If, despite all that, you wish to contribute, feel free to get in touch.

Shout out: Pydit takes ideas (and some code) from Pyjanitor, an awesome library.
Check it out!

Why a dedicated library for auditors?

The problem Pydit tries to solve is that a big part of our audit tests have to do with basic data quality checks (e.g. find duplicates or blanks) as they may flag potential fraud or systemic errors.

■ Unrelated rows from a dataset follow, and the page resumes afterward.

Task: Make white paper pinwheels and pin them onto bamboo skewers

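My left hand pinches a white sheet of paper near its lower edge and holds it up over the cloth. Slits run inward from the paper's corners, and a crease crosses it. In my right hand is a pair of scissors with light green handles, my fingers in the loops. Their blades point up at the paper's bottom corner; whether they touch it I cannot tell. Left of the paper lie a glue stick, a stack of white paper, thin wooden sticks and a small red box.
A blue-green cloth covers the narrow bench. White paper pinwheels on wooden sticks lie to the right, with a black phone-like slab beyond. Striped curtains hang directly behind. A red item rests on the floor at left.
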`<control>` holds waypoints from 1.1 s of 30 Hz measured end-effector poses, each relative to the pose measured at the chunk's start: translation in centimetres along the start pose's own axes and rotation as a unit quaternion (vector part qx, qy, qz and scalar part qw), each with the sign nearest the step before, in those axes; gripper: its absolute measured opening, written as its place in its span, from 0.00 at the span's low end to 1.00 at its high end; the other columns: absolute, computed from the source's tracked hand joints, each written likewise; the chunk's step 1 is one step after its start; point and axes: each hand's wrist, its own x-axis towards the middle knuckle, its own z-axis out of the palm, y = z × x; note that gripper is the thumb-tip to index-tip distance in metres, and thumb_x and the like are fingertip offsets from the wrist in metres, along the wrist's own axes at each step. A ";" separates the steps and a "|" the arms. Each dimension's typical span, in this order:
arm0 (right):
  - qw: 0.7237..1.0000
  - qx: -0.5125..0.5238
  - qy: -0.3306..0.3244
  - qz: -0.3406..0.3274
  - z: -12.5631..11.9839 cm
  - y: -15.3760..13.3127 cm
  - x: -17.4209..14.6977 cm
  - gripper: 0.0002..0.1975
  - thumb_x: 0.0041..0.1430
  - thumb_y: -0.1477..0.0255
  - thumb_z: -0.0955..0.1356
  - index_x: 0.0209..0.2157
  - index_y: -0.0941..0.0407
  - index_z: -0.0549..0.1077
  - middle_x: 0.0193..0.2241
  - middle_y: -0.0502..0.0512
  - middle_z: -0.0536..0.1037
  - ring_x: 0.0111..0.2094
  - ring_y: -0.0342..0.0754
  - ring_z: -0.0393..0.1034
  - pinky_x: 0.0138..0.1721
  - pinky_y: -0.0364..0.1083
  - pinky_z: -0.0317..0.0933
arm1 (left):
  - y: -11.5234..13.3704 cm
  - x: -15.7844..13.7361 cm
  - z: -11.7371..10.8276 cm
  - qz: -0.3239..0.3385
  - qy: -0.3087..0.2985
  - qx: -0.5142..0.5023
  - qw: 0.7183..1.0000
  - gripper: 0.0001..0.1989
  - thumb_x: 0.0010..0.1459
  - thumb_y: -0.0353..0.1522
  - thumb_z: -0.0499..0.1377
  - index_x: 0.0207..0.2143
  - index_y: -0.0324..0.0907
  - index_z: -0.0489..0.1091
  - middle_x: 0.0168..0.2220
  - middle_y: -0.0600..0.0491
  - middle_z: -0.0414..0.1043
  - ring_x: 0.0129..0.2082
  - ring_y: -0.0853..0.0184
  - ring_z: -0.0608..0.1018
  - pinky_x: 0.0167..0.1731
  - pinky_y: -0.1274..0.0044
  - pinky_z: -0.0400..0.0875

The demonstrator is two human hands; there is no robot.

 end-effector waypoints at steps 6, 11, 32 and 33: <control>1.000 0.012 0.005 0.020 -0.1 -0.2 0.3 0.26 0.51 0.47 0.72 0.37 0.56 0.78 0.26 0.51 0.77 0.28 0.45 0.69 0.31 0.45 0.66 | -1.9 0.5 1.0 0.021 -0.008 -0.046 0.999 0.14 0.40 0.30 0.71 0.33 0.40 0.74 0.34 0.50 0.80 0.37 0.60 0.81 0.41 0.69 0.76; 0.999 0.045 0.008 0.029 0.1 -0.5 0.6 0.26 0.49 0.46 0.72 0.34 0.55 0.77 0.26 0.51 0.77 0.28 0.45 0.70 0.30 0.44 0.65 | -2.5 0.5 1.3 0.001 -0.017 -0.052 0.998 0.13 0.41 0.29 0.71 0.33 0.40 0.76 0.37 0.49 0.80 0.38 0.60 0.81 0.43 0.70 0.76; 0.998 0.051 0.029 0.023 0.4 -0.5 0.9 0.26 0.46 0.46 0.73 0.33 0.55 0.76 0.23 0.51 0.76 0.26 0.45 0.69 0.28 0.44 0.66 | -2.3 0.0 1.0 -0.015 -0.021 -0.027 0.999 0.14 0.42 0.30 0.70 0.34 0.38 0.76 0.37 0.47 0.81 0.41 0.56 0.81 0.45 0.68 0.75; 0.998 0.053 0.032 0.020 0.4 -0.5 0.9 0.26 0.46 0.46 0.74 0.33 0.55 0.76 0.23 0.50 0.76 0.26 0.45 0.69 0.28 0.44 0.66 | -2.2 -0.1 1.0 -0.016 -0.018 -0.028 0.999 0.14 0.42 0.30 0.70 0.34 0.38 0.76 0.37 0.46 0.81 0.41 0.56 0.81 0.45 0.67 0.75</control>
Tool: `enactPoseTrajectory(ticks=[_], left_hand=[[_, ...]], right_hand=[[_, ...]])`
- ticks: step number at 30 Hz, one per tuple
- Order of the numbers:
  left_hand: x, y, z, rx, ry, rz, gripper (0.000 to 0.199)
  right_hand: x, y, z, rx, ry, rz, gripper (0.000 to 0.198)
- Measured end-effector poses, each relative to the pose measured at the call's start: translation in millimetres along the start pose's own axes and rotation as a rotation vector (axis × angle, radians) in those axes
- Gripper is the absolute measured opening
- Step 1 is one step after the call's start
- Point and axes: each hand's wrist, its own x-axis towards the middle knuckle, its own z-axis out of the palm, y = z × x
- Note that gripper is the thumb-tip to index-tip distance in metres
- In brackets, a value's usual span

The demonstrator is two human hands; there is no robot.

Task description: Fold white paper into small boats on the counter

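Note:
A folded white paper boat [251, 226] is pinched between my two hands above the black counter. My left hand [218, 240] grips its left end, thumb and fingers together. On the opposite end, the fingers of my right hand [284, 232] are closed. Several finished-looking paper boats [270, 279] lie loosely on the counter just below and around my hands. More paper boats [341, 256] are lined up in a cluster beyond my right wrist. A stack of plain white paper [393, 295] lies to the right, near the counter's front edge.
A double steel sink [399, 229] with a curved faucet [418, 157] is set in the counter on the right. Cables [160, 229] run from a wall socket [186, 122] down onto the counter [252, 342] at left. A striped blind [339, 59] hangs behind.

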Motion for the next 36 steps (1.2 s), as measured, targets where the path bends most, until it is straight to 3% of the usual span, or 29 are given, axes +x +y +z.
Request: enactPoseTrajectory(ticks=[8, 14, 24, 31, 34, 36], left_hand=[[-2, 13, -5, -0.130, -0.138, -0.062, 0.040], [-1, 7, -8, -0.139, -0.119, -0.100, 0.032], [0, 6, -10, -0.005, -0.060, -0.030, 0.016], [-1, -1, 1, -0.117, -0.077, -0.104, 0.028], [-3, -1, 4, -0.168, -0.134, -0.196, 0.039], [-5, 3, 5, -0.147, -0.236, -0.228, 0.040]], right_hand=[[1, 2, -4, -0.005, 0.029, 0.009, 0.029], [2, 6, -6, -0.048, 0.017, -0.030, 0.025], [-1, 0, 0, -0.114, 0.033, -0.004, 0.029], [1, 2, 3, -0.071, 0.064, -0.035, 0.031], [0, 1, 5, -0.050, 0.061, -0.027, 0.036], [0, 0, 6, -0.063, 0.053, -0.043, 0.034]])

But to do those check I often end up pasting snippets from internet or reusing code from previous audits with no consistency or tests done.

What I really need is:

a) easy to review code, both code and execution (even for non-programmers)

b) portable, minimal dependencies, pure python, drop-in module ideally.

c) performance is ultimately secondary to readability and repeatability.

Pydit follows these principles:

Functions should be self-standing with minimal imports/dependencies.

The auditor should be able to import or copy->paste only a specfic module into the project to perform a particular the audit test. That makes it easier to undertand, customise, review. Plus, it removes dependencies of future versions of pydit. In any case, we need to keep on file the actual code used to perform the test.

Functions should include verbose logging, short of debug level.
Focus on documentation, tests and simple code, less concerns on performance.
No method chaining, in interest of source code readability.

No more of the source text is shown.